How to Run the Code :
Step 1 . First , You Download and Install Visual Studio Code or VS Code In your PC or Laptop by VS Code Official Website .
Step 2 . Now Open CMD As Administrator and install the above packages using pip .
Step 3 . Now Open Visual Studio Code .
Step 4. Now Make The files named as main.py , common.py , tst_scene_render.py , video.py .
Step 5 . Now Copy And Paste The Code Given Below 𝗍
Step 7 . After pasting The code , Save This & Click On Run Button . Step 8 . Now You will See The Output ..
Code Explanation :-
This is a Python Script to estimate vehicle speed in videos . It is a computer vision and numerical computation code, based on OpenCV and NumPy.
Overview:
The script first needs to import some essential libraries such as: sys for system operation; numpy is a numerical processing library; cv2 is the helper of all openCV
operations. And it imports a custom module video for the tools at use with capture, and common utilities as well. Print functions derived from future that guarantees compatibility with Python 2/3.
Main Components:
App Class, it is at the core of this script and will include video processing functions as well as vehicle tracking logic.
Initialization: It performs video capture, sets parameters for tracking and initializes to track variables. Video is used to open the video source. create_capture.
Main Loop:
Parameter Setup: parameters setting for Lucas-Kanade tracking and feature detection
Implementation: It carries out optical flow tracking and for each valid frame, it uses the above speeds in different lanes to track feature points that off-passes are counted every 5 seconds.
Speed Calculation — Analyzes the distance that tracked points have traveled to determine vehicle speed within set lanes and convert pixel measurements into KomotorHeures.

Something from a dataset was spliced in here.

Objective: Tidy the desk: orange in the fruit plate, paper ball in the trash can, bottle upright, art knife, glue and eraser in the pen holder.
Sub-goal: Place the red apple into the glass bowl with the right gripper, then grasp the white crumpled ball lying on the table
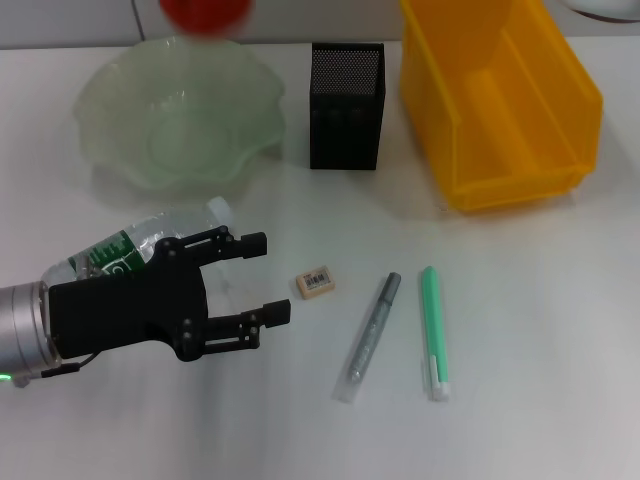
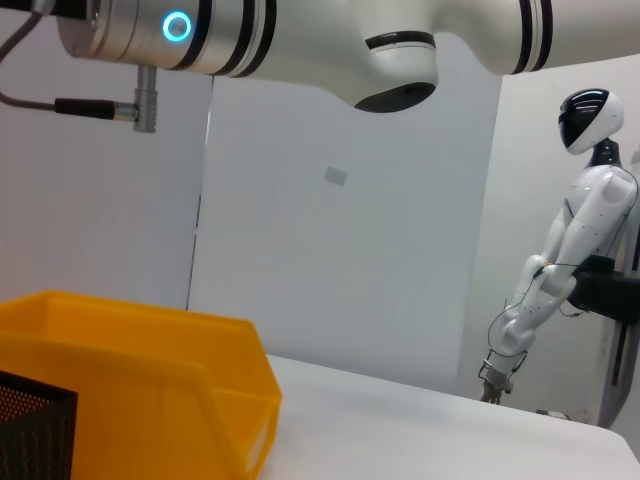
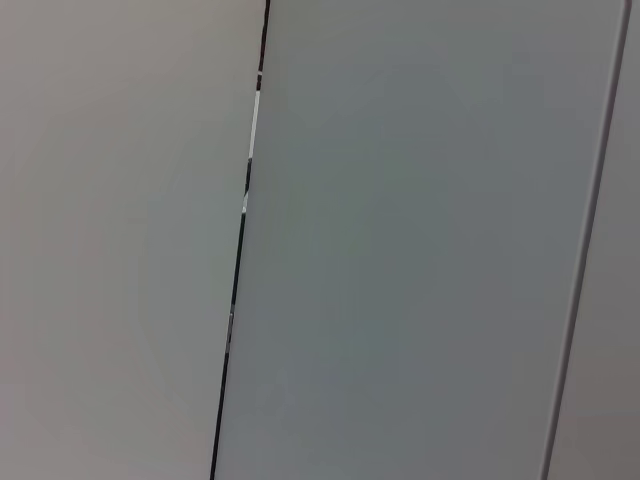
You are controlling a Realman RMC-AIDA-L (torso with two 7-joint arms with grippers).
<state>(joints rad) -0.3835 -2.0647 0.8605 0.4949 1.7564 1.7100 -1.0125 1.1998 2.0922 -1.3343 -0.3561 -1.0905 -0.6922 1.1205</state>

Visualisation — Draws tracked points and lane boundaries on video frames, as well as the speeds that have been calculated. It saves the video that is annotated after
processing :
Main Function (main): This is the entry point of any script. It consumes the video source(bpu on voxl and a file) from command-line arguments or it defaults to webcam. It causes a creating new App object and the trackin starting.
Execution:
The script can be run, and it will go through video frames for vehicle tracking with the Lucas-Kanade method diffusion (for moving objects), speeds calculation from point to other in one frame process using required computer vision techniques; such as optical flow ) alongwith saving this data into a Video file. It gives a live view of the speeds and
lane tracking for vehicles so can be used as a traffic analysis and monitoring tool.
Source Code :
import sys
import math
import numpy as np
import cv2 as cv
import video
from common import anorm2, draw_str
# Python 2/3 compatibility
from __future__ import print_function
class App:
"""
The main application class that runs the Lucas-Kanade tracker on the provided video source.
"""
def __init__(self, video_src):
self.track_len = 2
self.detect_interval = 4
self.tracks = []
self.cam = video.create_capture(video_src)
self.alpha = 0.5
self.frame_idx = 0
def run(self):
"""
This method contains the main loop that processes each frame and applies the Lucas-Kanade tracking algorithm.
"""
# Lucas-Kanade parameters
lk_params = dict(winSize=(15, 15),
maxLevel=2,
criteria=(cv.TERM_CRITERIA_EPS | cv.TERM_CRITERIA_COUNT, 10, 0.03))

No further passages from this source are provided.